Por Mario Lubetkin, Subdirector General da FAO – 

Se a guerra na Ucrânia que começou há mais de três meses não for interrompida e os crescentes conflitos em outras partes do mundo não forem reduzidos, a fome só continuará a aumentar.

Como poucas vezes na história recente, as questões relacionadas aos sistemas agroalimentares e à segurança alimentar mundial estão no centro dos debates e das ações globais e regionais, na busca de possíveis soluções que visem evitar o rápido agravamento da fome no mundo. e outros conflitos. Da mesma forma, procura acelerar os esforços destinados a transformar os sistemas agroalimentares, garantindo o desenvolvimento inclusivo e respeitoso do meio ambiente e alcançando uma melhor nutrição.

“A paz é essencial para proteger as pessoas da fome”, afirmou repetidamente o diretor-geral da FAO, Qu Dongyu, nos principais fóruns mundiais.

Para Qu, a Ucrânia é obviamente o país mais afetado pela guerra devido ao sofrimento humano e à destruição do abastecimento alimentar e das cadeias de valor. No entanto, as consequências desse conflito também estão sendo sentidas pelos países de baixa renda importadores de alimentos que dependem da Rússia e da Ucrânia para seus suprimentos de alimentos, grãos, combustíveis e fertilizantes, especialmente na África e na Ásia, pois enfrentam um aumento sem precedentes na preços dos alimentos.

No final de março deste ano, pouco mais de um mês após o início da guerra, os produtos alimentícios aumentaram 12,6%, o maior aumento desde 1990, segundo dados da FAO. No final de abril, os preços caíram ligeiramente, mas as perspectivas para os próximos meses não parecem animadoras.

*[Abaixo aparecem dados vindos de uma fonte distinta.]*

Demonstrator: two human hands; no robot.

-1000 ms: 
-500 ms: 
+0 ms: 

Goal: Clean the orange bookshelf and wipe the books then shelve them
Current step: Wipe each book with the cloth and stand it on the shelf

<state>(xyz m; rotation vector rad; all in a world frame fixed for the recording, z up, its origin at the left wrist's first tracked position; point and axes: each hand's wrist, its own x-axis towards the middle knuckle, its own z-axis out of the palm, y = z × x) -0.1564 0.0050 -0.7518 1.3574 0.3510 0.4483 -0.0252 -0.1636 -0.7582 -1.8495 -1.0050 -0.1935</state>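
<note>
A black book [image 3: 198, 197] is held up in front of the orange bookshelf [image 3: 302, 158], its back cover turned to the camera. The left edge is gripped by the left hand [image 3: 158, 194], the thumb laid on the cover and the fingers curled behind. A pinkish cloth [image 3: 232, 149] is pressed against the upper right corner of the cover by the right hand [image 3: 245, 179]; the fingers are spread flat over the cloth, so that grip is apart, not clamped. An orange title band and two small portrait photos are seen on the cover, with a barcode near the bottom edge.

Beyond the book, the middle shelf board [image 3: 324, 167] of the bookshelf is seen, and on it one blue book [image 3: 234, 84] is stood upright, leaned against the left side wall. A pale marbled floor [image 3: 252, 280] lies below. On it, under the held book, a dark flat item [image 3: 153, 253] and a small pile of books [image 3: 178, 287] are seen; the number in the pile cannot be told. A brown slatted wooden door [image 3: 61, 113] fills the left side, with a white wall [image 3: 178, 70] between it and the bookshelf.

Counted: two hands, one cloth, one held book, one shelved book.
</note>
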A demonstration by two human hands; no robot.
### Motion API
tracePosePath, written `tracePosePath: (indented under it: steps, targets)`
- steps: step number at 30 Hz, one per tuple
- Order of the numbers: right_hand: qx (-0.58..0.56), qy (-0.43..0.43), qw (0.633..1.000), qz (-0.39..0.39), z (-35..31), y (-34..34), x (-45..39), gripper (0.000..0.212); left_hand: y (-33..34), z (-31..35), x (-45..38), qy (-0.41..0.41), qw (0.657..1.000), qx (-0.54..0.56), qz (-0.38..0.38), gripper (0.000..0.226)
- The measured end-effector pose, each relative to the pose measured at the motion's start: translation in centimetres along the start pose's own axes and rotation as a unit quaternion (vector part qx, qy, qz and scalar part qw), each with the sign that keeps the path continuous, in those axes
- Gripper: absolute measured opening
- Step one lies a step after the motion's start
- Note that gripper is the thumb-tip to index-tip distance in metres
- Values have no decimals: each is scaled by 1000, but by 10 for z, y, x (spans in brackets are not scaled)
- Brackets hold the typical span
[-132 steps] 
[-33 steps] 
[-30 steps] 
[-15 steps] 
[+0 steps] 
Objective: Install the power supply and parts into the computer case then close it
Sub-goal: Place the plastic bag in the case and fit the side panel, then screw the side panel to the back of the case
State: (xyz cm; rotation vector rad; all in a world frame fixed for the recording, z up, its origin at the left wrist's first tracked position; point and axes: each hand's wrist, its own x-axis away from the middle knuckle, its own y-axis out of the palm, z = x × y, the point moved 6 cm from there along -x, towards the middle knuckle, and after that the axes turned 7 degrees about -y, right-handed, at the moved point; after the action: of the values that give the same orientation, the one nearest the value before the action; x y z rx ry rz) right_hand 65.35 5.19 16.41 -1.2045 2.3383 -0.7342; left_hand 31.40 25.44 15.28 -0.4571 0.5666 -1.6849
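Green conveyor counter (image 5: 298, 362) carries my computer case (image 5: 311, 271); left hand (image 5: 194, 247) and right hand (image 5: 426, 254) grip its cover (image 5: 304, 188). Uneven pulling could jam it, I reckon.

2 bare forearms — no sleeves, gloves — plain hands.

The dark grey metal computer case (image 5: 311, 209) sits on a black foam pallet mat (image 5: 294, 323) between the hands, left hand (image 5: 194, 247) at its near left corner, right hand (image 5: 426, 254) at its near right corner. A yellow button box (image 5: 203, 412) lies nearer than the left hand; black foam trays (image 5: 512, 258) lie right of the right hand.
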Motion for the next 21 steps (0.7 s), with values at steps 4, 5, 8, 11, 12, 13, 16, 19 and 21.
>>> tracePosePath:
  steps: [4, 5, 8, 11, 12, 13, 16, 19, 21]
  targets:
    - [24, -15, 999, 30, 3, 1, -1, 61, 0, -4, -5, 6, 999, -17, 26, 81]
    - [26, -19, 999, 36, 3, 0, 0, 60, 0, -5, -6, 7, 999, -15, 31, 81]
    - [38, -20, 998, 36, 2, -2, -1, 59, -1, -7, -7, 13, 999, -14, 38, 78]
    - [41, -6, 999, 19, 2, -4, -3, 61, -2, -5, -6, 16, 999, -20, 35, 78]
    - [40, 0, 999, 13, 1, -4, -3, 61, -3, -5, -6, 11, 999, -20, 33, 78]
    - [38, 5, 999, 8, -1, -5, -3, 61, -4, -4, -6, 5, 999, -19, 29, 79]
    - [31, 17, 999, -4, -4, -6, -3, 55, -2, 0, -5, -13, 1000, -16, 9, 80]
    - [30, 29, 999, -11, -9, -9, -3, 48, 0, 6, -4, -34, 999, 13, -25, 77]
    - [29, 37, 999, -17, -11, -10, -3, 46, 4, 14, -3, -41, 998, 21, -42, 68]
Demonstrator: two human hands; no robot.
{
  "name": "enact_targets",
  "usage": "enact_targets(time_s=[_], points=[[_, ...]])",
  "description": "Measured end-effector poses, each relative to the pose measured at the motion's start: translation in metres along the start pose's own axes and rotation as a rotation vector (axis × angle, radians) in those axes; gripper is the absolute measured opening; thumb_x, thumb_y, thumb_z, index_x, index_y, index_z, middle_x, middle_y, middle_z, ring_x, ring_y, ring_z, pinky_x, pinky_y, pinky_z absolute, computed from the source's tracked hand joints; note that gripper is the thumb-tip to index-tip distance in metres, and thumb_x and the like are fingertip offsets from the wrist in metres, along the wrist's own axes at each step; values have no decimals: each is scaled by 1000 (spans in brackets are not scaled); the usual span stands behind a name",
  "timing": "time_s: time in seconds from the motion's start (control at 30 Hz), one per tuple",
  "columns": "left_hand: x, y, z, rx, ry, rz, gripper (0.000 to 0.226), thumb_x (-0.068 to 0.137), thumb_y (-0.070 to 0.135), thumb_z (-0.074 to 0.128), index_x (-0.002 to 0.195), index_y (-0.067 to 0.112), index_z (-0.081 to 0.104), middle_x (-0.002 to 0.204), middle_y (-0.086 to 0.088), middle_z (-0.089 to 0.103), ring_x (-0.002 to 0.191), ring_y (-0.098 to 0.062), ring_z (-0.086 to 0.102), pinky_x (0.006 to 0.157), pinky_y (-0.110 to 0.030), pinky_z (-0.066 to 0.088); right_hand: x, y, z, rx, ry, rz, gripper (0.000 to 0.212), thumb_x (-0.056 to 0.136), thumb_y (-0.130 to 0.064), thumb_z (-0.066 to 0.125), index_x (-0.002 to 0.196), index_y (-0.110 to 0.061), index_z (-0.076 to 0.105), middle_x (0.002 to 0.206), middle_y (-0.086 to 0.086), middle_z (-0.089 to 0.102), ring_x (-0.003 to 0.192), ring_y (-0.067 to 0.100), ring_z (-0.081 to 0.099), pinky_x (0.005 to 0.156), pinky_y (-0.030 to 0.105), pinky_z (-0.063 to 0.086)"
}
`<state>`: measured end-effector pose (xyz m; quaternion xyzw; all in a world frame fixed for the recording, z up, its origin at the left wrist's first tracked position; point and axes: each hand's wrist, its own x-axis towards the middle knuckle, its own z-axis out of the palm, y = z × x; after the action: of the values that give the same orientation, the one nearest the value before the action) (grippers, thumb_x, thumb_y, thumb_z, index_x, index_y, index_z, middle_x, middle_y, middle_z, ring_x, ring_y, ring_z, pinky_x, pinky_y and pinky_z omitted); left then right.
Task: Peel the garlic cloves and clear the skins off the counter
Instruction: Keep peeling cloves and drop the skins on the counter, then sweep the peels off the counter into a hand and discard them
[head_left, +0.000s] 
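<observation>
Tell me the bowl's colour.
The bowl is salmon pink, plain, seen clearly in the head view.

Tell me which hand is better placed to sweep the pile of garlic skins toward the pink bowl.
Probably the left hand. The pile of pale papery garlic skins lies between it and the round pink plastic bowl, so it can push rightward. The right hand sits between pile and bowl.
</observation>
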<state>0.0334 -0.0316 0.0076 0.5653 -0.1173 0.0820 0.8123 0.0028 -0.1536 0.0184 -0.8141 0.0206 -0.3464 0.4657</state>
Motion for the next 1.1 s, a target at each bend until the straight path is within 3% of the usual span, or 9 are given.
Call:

De acordo com um estudo recente da FAO, do Programa Alimentar Mundial (PAM) e de outras instituições, já em 2021 cerca de 193 milhões de pessoas em 53 países sofriam de insegurança alimentar aguda e necessitavam de assistência muito urgente, quase 40 milhões a mais do que em 53 países. 2020, e espera-se que os números continuem a aumentar em 2022 se as guerras e os conflitos continuarem. Só o Afeganistão representa cerca de 20 milhões de pessoas, metade da sua população, a que se somam também números muito elevados na Somália e no Sudão do Sul e no Iémen.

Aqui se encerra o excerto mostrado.